> _ACTIVITY_:
Lines that contain "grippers" are to be copied from the material, every one of them.

> _DATA PROVIDED_:
---
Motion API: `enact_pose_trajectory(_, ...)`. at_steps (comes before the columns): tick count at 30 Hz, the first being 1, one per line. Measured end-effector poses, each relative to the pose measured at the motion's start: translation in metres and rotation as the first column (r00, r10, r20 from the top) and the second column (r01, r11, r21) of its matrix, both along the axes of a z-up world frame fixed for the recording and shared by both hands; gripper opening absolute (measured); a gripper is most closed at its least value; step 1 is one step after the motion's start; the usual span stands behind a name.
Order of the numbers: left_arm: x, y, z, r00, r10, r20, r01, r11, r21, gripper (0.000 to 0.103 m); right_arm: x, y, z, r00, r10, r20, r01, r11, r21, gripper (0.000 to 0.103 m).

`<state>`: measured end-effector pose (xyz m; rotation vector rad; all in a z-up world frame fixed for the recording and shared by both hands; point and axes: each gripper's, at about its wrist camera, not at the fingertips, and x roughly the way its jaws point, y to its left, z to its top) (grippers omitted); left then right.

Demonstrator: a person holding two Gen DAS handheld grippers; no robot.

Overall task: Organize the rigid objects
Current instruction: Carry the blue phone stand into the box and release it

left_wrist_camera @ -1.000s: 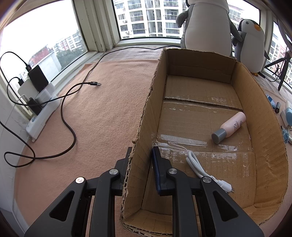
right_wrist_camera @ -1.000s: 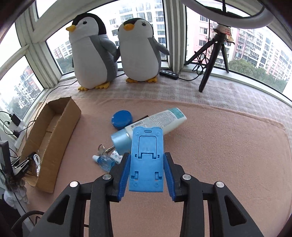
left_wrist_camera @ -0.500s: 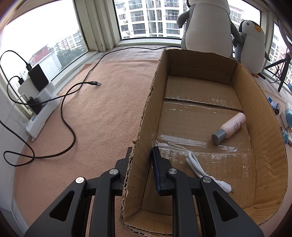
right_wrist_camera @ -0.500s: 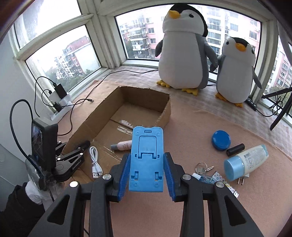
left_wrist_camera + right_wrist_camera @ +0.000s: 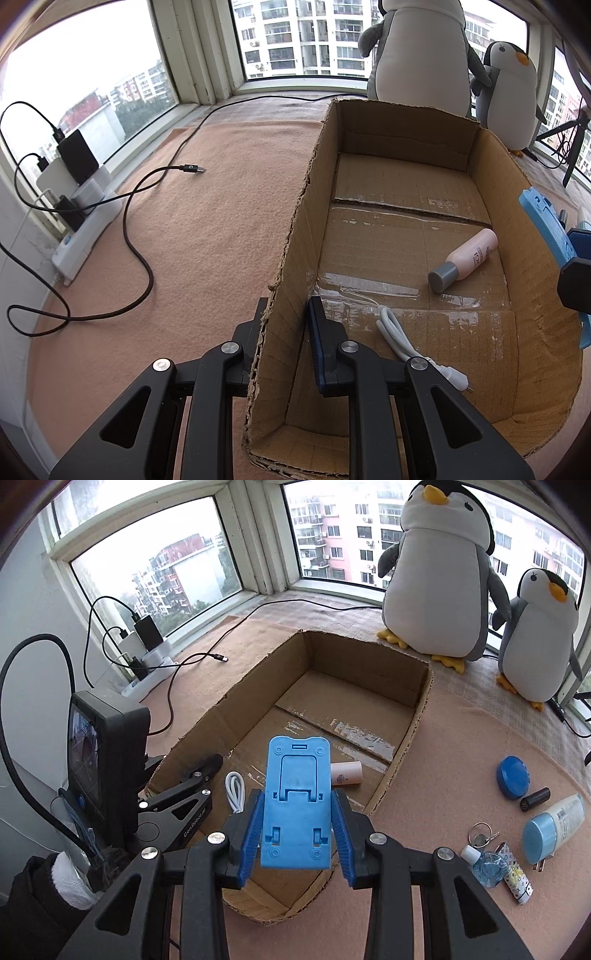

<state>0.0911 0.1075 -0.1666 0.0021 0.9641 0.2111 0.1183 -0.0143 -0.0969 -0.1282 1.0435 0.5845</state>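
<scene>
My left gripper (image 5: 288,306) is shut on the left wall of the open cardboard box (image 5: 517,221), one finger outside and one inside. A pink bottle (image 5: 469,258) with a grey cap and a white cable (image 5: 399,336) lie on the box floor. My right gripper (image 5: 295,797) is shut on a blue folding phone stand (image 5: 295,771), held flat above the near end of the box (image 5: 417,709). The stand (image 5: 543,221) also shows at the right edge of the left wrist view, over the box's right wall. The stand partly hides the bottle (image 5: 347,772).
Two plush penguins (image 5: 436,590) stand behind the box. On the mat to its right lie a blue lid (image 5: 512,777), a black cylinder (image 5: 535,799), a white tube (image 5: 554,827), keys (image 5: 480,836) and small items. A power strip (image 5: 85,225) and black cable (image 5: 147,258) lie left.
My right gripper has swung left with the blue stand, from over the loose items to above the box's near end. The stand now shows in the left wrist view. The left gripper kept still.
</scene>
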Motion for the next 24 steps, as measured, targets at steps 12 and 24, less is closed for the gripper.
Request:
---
> _THE COMPLETED TASK_:
`<state>`: measured end-effector pose (xyz m; rotation vector rad; all in a z-up world frame fixed for the recording and shared by both hands; point and axes: each gripper's, at about its wrist camera, not at the fingertips, and x roughly the way its jaws point, y to its left, z to its top) (grippers omitted); left then right.
Demonstrator: a person holding two Gen DAS handheld grippers; no robot.

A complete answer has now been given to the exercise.